WORK TO BE COMPLETED
Among the entries below, count the lines that contain the word "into". Write down only the total.

─── SUPPLIED INFORMATION ───

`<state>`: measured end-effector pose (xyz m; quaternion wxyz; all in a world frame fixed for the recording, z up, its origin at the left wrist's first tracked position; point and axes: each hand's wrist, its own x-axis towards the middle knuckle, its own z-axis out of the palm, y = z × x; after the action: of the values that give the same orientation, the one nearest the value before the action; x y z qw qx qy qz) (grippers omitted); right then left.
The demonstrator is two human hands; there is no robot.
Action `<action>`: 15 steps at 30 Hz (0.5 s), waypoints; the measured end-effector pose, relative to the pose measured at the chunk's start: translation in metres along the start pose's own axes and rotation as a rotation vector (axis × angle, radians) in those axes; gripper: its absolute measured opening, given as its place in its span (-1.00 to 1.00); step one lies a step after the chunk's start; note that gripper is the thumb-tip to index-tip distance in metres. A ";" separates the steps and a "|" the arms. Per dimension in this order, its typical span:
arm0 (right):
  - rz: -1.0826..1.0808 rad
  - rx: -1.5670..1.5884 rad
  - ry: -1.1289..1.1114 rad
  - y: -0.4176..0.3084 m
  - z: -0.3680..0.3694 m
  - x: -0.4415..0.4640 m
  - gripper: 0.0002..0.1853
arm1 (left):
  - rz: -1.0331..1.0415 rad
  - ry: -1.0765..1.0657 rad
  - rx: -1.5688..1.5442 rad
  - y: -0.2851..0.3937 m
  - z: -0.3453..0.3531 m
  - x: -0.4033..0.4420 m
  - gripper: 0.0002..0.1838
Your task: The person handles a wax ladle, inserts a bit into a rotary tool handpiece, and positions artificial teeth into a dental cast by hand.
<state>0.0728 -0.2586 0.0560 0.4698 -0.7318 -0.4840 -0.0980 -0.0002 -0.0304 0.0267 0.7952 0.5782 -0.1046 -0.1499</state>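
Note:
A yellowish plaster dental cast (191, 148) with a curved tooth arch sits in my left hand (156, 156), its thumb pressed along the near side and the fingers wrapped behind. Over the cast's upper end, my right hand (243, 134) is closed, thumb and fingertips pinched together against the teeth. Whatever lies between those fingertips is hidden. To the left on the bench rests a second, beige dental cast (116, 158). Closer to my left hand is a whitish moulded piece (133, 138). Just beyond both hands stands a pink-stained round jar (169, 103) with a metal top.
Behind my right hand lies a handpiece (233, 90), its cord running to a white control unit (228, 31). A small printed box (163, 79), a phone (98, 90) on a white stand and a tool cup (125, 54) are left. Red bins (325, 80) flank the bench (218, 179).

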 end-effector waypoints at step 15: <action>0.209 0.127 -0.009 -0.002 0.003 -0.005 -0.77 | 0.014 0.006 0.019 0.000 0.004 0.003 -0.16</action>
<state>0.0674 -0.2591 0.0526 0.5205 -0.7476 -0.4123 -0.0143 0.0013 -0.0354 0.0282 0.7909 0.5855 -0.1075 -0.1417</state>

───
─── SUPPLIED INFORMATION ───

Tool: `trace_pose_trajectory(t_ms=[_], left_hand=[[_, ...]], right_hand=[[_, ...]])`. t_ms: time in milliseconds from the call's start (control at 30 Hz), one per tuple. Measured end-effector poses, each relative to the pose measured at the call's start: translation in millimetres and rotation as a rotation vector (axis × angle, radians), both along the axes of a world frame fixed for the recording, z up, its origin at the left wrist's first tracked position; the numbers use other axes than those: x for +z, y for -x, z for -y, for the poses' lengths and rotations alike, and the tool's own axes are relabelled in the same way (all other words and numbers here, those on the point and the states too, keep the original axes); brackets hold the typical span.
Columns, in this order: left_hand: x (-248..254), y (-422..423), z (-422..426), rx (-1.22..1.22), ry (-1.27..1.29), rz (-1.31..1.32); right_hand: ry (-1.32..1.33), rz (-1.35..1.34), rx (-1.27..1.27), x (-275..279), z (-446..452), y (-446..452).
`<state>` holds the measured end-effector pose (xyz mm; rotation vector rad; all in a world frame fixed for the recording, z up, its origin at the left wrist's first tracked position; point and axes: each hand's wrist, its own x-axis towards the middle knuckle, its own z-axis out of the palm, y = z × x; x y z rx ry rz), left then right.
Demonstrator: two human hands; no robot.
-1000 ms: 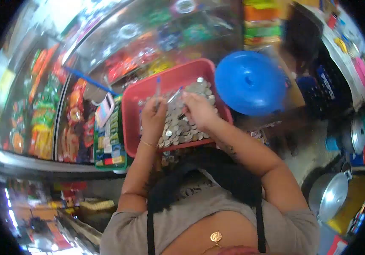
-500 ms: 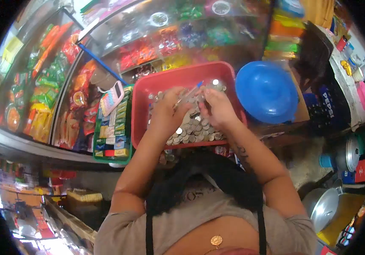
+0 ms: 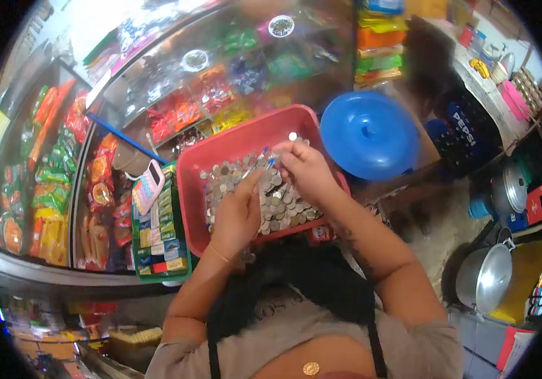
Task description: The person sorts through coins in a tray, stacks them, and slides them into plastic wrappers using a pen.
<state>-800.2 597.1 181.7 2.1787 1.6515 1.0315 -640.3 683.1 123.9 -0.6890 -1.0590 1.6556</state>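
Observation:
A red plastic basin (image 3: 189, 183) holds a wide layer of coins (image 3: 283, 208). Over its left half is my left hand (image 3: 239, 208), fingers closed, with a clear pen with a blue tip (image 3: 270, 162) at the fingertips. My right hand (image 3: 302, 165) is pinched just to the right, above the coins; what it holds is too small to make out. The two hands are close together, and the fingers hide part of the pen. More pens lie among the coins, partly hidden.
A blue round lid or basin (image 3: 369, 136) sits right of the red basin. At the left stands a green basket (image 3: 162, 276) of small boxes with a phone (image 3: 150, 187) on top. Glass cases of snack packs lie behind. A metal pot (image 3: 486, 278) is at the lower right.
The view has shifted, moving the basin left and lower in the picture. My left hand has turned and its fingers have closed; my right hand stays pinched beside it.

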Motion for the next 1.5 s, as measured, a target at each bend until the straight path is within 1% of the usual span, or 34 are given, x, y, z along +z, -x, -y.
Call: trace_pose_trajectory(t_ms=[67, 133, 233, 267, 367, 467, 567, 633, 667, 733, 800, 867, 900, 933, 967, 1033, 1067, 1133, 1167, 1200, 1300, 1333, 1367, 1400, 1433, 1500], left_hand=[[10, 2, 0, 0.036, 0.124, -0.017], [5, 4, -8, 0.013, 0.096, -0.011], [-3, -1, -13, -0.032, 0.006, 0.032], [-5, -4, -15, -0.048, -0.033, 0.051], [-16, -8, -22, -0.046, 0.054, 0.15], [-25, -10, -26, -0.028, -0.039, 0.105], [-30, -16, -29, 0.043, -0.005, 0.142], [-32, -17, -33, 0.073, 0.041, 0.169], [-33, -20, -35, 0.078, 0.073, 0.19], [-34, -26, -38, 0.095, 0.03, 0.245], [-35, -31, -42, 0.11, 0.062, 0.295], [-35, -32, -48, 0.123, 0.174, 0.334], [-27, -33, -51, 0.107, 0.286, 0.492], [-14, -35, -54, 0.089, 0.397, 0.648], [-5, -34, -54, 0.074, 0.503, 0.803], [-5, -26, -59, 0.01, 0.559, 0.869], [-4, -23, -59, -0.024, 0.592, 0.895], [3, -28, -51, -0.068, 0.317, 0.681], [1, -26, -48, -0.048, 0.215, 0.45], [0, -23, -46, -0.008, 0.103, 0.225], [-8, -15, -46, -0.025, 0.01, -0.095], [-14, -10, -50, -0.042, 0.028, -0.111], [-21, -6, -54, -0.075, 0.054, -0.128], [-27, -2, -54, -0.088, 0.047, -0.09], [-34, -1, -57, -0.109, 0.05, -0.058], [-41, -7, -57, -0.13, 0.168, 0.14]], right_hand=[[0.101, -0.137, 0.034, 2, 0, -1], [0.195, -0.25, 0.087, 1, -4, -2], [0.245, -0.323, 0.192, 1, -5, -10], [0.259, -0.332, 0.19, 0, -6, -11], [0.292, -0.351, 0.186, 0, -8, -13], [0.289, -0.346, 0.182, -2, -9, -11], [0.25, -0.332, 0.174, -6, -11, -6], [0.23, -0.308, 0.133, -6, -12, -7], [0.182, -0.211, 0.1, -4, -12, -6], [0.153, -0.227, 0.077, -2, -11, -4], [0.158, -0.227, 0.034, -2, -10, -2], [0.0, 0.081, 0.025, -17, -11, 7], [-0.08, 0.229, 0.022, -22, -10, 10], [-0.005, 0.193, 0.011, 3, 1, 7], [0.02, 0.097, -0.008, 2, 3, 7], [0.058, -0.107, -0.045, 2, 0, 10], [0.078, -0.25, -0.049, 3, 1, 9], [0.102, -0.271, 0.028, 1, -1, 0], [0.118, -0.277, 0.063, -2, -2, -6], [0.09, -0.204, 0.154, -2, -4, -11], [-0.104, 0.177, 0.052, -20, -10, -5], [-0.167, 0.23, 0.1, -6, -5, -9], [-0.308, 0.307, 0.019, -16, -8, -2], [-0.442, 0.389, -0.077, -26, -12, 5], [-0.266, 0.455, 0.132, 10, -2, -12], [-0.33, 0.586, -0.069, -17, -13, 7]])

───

FINISHED TASK
2